• _What to produce_
Take from the entries below the stretch from the line with "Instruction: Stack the" through the line with "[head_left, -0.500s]", and return it exactly, leaving the pictures out.

• _Data for analysis_
-- Opening Marker --
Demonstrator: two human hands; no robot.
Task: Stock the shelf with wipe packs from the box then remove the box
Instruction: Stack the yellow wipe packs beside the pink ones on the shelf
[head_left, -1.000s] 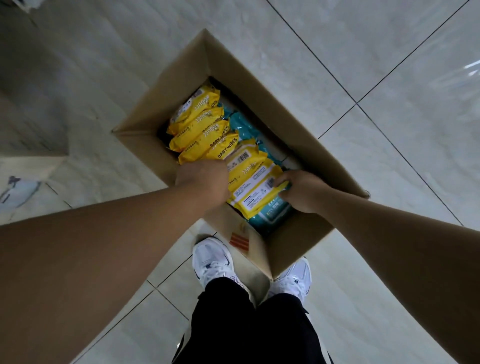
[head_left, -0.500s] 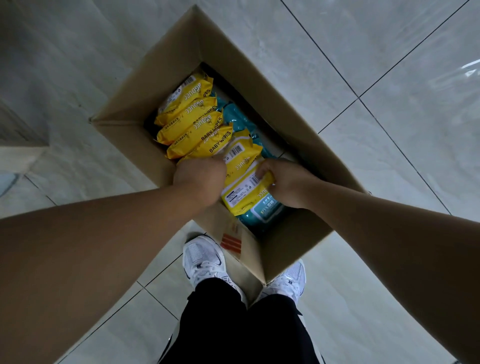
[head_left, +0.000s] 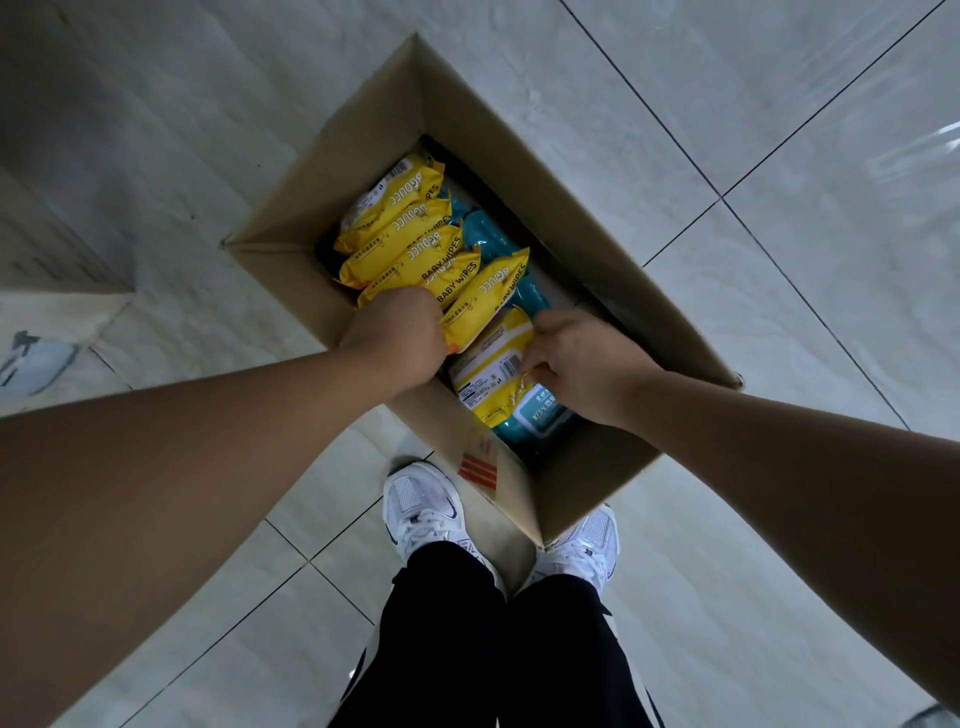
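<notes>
an open cardboard box (head_left: 519, 156) sits on a glossy, pale, marble-look tiled floor (head_left: 779, 130) with thin dark grout lines. its near corner is wedged between two white mesh sneakers (head_left: 423, 509), above black trousers (head_left: 467, 649). both bare forearms reach down over the near rim and hide part of the contents. at the left edge is a pale ledge (head_left: 52, 312), too dim to identify.

inside, soft crinkly yellow packs (head_left: 395, 223) stand on edge in a slanted row along the left wall, over flatter teal packs (head_left: 483, 234). the left hand (head_left: 395, 338) is balled into a fist, its fingers curled round the near ends of the yellow packs. the right hand (head_left: 576, 364) pinches the edge of a yellow barcode pack (head_left: 493, 374), which lies white label up on a teal one.

the yellow film reads "baby wipes", with a brand that looks like "ggducc". the nearest teal label shows "75%". red-orange stripes (head_left: 478, 470) are printed on the box's near outer face.
</notes>
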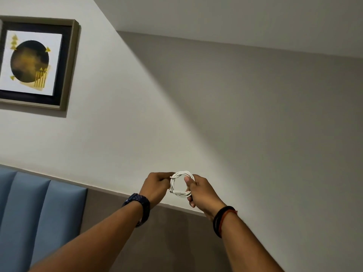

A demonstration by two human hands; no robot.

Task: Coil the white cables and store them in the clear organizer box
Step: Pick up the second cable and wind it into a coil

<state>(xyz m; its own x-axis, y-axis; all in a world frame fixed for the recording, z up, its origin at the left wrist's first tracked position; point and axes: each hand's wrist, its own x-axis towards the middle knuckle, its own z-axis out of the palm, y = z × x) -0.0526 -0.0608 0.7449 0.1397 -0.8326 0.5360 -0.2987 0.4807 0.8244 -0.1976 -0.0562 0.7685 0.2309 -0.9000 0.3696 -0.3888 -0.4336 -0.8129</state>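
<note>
A white cable [179,193] is wound into a small round coil, held up in front of a wall. My left hand [157,188] pinches the coil's left side near the top. My right hand [202,192] grips its right side, thumb pressed over the strands. A connector end lies along the bottom of the coil. The clear organizer box is not in view.
A framed picture [35,63] hangs on the pale wall at upper left. A blue padded panel [39,213] and a grey-brown wall panel [176,242] fill the lower part. I wear a dark watch [139,203] on the left wrist and bands [222,218] on the right.
</note>
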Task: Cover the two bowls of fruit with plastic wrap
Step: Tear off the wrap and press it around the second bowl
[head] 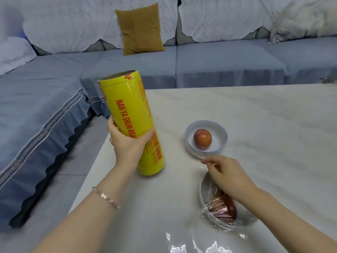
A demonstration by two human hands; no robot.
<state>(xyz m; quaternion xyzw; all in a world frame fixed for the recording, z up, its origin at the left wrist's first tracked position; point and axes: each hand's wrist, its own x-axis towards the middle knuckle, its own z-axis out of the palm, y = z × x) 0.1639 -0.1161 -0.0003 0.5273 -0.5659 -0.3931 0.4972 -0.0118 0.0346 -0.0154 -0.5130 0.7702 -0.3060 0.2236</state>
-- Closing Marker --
• _Reply to the task_
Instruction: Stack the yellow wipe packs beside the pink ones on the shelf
[head_left, -1.000s] 
[head_left, -0.500s] 

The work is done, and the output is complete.